Backend Archives - Building Productive

A Close Call with Real-Time: How Rethinking Pub-Sub Saved the Day

Nikola Buhiniček — Wed, 17 Jan 2024 12:23:31 +0000

–

{{minutes}} min read

A Close Call with Real-Time: How Rethinking Pub-Sub Saved the Day

Nikola Buhiniček

Backend Tech Lead at Productive. Pretty passionate about working on one product and taking part in decision-making. When I’m not coding, you’ll probably find me chilling with my friends and family.

January 17, 2024

Sometimes the easy way is not the most obvious way. And this was one of those times.

All of this started while I was working on our new feature – Automations . In a nutshell, Automations allow customers to set up actions triggered under specific conditions. Some of the currently implemented actions are sending slack messages, creating and updating tasks, or posting comments on objects.
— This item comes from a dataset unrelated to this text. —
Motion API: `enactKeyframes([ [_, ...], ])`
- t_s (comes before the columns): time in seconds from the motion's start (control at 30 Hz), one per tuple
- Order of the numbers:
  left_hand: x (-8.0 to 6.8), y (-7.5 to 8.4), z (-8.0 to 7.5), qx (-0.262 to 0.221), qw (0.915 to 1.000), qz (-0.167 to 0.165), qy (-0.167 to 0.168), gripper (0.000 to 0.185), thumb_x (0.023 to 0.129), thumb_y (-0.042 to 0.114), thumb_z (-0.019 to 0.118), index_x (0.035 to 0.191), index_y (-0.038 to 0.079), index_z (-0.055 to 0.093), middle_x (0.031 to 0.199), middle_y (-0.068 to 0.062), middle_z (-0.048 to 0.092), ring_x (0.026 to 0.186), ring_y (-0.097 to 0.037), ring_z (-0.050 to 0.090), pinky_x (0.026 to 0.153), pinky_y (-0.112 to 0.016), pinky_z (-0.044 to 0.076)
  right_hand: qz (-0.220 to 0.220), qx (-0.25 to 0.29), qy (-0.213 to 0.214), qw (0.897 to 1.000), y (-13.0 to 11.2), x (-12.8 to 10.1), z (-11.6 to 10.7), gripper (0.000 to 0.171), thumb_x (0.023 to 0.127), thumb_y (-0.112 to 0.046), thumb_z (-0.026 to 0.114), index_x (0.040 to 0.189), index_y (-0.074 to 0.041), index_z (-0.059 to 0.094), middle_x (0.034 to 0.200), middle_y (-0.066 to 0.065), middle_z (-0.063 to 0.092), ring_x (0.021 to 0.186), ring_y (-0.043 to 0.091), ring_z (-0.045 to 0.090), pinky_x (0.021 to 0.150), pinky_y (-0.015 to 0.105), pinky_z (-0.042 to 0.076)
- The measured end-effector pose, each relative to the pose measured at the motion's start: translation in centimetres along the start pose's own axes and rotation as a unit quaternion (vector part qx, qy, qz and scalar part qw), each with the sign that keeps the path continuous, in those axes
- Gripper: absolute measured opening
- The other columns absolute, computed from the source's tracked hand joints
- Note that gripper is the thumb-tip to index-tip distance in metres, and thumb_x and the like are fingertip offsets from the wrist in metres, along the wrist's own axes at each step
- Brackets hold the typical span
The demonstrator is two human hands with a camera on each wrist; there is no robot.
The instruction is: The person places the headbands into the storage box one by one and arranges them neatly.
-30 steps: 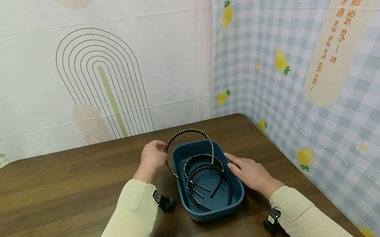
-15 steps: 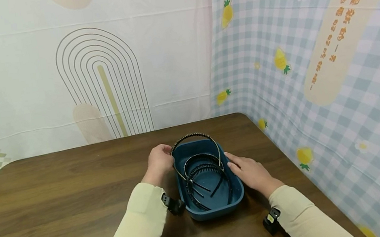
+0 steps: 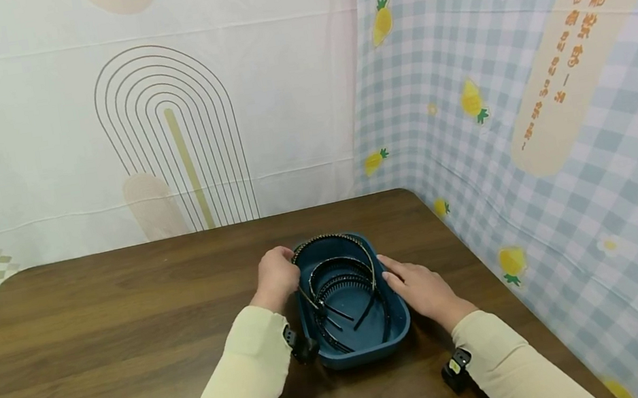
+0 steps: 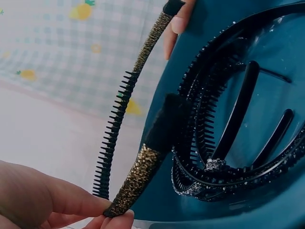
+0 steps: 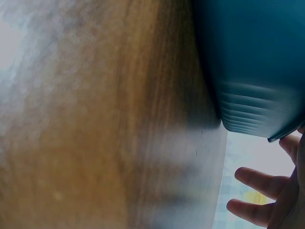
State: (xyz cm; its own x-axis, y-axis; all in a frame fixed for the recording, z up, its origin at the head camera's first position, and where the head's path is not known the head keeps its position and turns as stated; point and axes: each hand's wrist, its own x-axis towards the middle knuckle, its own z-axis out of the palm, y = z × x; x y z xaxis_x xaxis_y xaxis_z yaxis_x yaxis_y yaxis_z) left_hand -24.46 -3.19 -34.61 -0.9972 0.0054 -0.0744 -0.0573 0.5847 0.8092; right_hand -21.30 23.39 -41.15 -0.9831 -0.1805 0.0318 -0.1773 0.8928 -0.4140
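My left hand point(image 3: 277, 279) pinches a black headband with gold glitter ends point(image 4: 136, 179) between thumb and fingertips. Its comb-toothed arch point(image 4: 116, 129) shows in the left wrist view. In the head view this headband stands over the left and back part of a blue plastic basket point(image 3: 367, 358), ends pointing down into it. Inside lie several black headbands point(image 4: 238, 180), nested together, some with small teeth and sparkly stones. My right hand point(image 3: 424, 288) rests against the basket's right rim with fingers extended; the right wrist view shows fingertips point(image 5: 259, 182) beside the basket wall point(image 5: 257, 57).
The basket stands on a dark brown wooden table point(image 3: 129, 337), near its right side. A white cloth point(image 3: 291, 93) hangs behind the table, and a blue checked cloth point(image 3: 455, 158) with pineapple prints hangs along the right edge.
My left hand has moved right and slightly toward me, carrying the gold and black headband from the basket's left edge down over the other headbands. The right hand has stayed at the rim.
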Motion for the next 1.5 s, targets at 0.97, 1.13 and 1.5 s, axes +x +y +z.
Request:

I wanted that actions that modify tasks and comments would send a message over our real-time system so that our frontend clients (browser, mobile, desktop app) could pick that up and show those changes as they occur.

Currently, our app’s real-time updates are tied to POST/PATCH/DELETE requests. We have a controller extension Extensions::Broadcastable that hooks on save_form and destroy_resource methods and sends a real-time event if the action was successful. However, this approach wasn’t suitable for my automation actions, as they don’t go through controllers.
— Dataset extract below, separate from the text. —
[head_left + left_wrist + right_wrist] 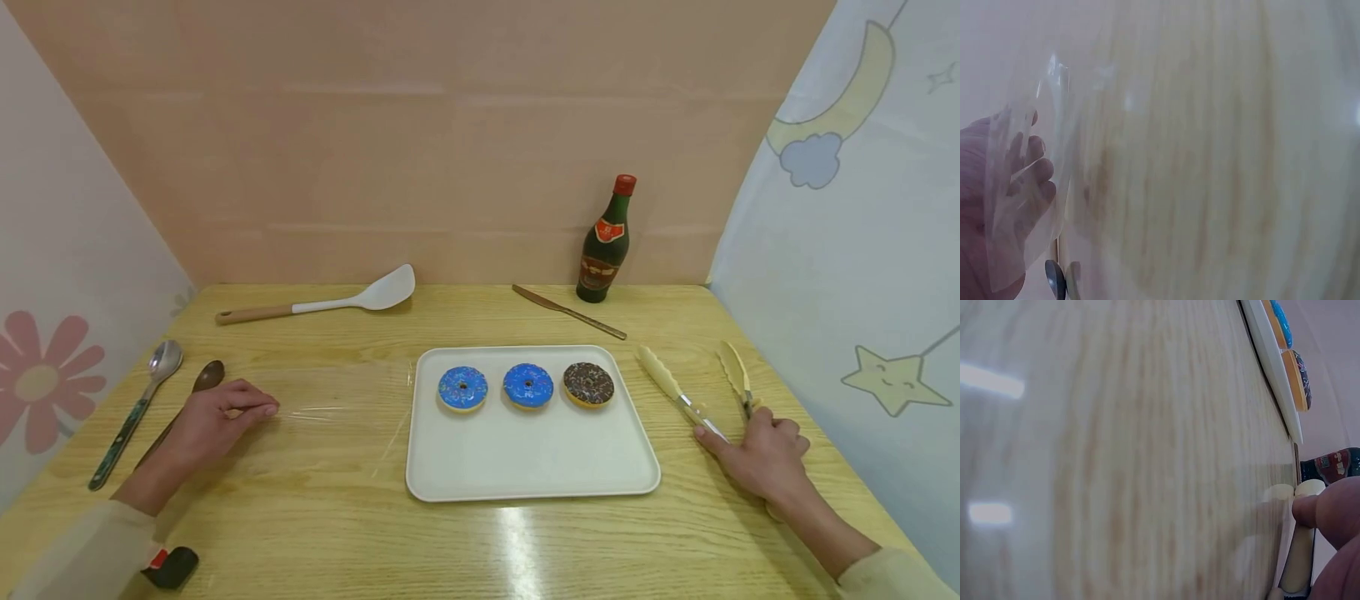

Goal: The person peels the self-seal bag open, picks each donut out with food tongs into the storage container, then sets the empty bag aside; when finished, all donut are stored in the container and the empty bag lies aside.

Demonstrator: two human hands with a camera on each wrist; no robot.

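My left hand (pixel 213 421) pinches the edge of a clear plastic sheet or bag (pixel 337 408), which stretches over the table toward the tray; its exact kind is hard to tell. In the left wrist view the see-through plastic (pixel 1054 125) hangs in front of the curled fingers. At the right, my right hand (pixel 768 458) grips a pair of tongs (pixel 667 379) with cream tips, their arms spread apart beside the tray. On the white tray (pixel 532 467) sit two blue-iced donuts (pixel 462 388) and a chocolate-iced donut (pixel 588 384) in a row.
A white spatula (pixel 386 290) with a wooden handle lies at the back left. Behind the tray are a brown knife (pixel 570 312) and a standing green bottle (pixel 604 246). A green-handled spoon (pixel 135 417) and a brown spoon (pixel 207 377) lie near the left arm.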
As I was digging into this topic, I somehow changed the scope of my task from making the automations actions “live” to revamping our whole broadcasting architecture. I wanted to move that logic out of controllers to a place where I could catch all the changes – which would also catch the automations actions.

Exploring Different Approaches

1. Callbacks

Yeah… although we all know callbacks are a hassle, I couldn’t NOT think about them, just for a moment…

2. Forms instead of Controllers

Both the controller actions and my automation actions use the same forms to handle our data. So, why wouldn’t I hook on forms and send my real-time messages from there?

This approach was bugging me a bit as we don’t use Form objects in all the places we are actually changing our data. So this wouldn’t make the whole app feel “live” but I would cover more places than what we have currently. That sounded promising to me.

Wanted to pitch my thoughts to the rest of the Core team and that discussion turned on a lightbulb above my head.

3. Embracing Pub/Sub

That was exactly what I was looking for.

Publishing events happens for every change. Of course, except the places we are using methods that skip callbacks (update_column, update_all, …) as Pub/Sub and the aspect of publishing changes essentially is hooked to callbacks – but that’s a story for another day.

Making a PoC

As things go with every big change in our codebase, and generally in our product, I was putting this code behind a Feature Flag (FF).

Putting it simply, when one would have the pubSubBroadcasting FF enabled I would skip sending the real-time events from the controller actions and I would handle the published events accordingly. If you didn’t have that FF, nothing would have changed.

I made a few Subscribers that would listen for all the task and comment related changes and simply handle them as sending a real-time event.

And of course, I added RSpec tests and set up some widgets on New Relic to cover the difference in number of events that we are sending now – as we knew we would be sending more events now.

Basically that was it. The next step was to slowly propagate this FF over all organizations, check our New Relic metrics and see if anything breaks. Once we release the change to the entirety of our user base, we should cover the remaining objects and make subscribers for their Pub/Sub events too.

Showing it off

As I was pretty proud of this solution, I kinda talked about it a lot and naturally it popped up in a 1on1 meeting with my Engineering Manager. He wanted to discuss it a bit more so I told him the same thing I wrote here: “Isn’t that great? Our APP will be LIVE, all the data would be in sync.”

His response was “But do we really want that?”.

That wasn’t the response that I was looking for…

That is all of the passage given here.